While that deal was crucial, last year’s agreement with Janssen Pharmaceuticals provided an even bigger boost.
Under terms of the more recent deal, Janssen will continue clinical development of Arrowhead’s hepatitis B drug candidates and seek to license them. In return, Janssen is giving Arrowhead three drug candidates outside of Janssen’s major drug pipeline, paying $250 million up front and up to $3.7 billion total for Arrowhead to develop and seek licensing for those drugs.
“This was an absolutely critical deal for us,” Anzalone said. “We knew a large partner would be helpful in the development of a hepatitis B drug.
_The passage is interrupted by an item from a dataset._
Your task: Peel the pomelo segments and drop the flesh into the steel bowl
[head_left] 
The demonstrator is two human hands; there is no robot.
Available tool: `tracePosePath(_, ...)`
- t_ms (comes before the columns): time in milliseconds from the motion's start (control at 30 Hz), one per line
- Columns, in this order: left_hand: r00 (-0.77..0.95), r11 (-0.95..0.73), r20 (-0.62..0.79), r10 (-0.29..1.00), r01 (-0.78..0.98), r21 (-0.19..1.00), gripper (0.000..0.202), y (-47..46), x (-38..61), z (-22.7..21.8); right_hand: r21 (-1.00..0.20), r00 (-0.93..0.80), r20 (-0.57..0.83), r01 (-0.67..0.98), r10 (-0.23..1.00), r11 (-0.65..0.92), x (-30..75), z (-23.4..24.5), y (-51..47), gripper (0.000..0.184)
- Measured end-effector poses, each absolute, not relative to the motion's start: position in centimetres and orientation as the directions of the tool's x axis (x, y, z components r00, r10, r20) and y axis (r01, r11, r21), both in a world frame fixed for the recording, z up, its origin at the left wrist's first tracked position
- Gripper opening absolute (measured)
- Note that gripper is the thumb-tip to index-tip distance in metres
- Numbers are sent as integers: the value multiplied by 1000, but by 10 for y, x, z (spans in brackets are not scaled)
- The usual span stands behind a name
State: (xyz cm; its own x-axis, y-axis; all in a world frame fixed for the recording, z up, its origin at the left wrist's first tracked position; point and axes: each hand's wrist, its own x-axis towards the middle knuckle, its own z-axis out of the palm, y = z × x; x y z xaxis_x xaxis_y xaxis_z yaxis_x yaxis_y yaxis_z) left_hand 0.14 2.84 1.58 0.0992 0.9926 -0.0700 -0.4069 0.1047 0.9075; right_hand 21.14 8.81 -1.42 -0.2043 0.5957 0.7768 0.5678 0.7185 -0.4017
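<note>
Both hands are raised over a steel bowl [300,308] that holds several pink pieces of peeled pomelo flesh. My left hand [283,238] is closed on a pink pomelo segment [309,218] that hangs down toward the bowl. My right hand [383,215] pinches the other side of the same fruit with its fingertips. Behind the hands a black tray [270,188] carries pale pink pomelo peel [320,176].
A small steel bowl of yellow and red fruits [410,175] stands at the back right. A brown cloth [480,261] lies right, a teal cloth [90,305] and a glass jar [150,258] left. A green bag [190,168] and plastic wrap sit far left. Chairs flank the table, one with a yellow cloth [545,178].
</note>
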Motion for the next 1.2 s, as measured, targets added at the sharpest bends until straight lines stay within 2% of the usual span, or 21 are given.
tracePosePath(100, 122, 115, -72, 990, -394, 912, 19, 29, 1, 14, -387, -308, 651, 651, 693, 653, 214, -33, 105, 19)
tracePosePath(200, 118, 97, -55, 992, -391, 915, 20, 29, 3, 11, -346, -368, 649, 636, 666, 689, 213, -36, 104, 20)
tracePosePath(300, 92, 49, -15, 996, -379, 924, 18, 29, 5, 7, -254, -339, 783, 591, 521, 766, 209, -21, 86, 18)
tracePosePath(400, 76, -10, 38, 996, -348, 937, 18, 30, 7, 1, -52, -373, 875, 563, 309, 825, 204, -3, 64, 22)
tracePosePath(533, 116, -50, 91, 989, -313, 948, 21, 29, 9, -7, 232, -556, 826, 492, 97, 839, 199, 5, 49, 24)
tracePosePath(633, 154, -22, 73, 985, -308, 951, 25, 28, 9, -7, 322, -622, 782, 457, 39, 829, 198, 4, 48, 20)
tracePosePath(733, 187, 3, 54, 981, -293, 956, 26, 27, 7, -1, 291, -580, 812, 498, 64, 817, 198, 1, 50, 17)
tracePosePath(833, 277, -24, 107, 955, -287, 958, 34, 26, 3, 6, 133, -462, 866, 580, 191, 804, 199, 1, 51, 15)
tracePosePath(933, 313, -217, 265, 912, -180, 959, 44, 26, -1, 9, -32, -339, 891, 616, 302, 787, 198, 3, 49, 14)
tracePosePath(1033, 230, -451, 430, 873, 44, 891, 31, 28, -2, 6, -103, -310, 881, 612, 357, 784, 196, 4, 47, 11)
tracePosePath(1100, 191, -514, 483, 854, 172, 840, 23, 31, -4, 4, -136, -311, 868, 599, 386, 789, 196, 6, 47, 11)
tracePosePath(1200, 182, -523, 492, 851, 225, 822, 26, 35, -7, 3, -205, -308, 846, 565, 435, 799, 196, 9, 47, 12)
And it gave us access to enough capital that we could look at our own drugs and begin to commercialize the drugs entirely on our own.”
This fits nicely into what Anzalone described as the company’s new strategy: to develop as many drugs as possible using its targeted RNA technology.
“The breadth of this technology is amazing,” Anzalone said. “There are many diseases that can be alleviated by turning down or turning off a single gene. We can bring this technology to a variety of tissues within the body.”
Testing phase
As of November, Arrowhead has five drugs in various early stages of clinical studies using its targeted RNA technology platform.
In coming months, Anzalone said more drugs would be announced, including one to treat renal cell carcinomas and one targeted at lung diseases such as cystic fibrosis.
Since digesting the news of the October 2018 Janssen deal, investors have flocked to Arrowhead, driving its share price up more than three-fold.
But Arrowhead’s stock also had quite a run-up in the months and years preceding the late 2016 meltdown.
Seeking Alpha, a financial website, said investor caution is still warranted.
“None of its (Arrowhead’s) pipeline products have even begun phase III clinical trials, meaning there is still a long, long way to go before commercialization becomes a reality,” Edmund Ingham, a London-based consultant who follows biotechnology companies, wrote. “There is plenty of promise, but it’s still unrealized and there will doubtless be bumps along the road.”
Analyst Kumar, however, sees reasons for optimism and support for the stock run up.
“The company now has more experience with clinical development, and they are working with a broader array of drugs so that the risk can be spread if one of the drugs encounters adverse clinical trials or FDA actions,” he said. “What’s more, three years ago, the company had an Achilles heel with its drugs: They all used peptides that could pose toxic impacts to red blood cells. That overarching issue has now been addressed.”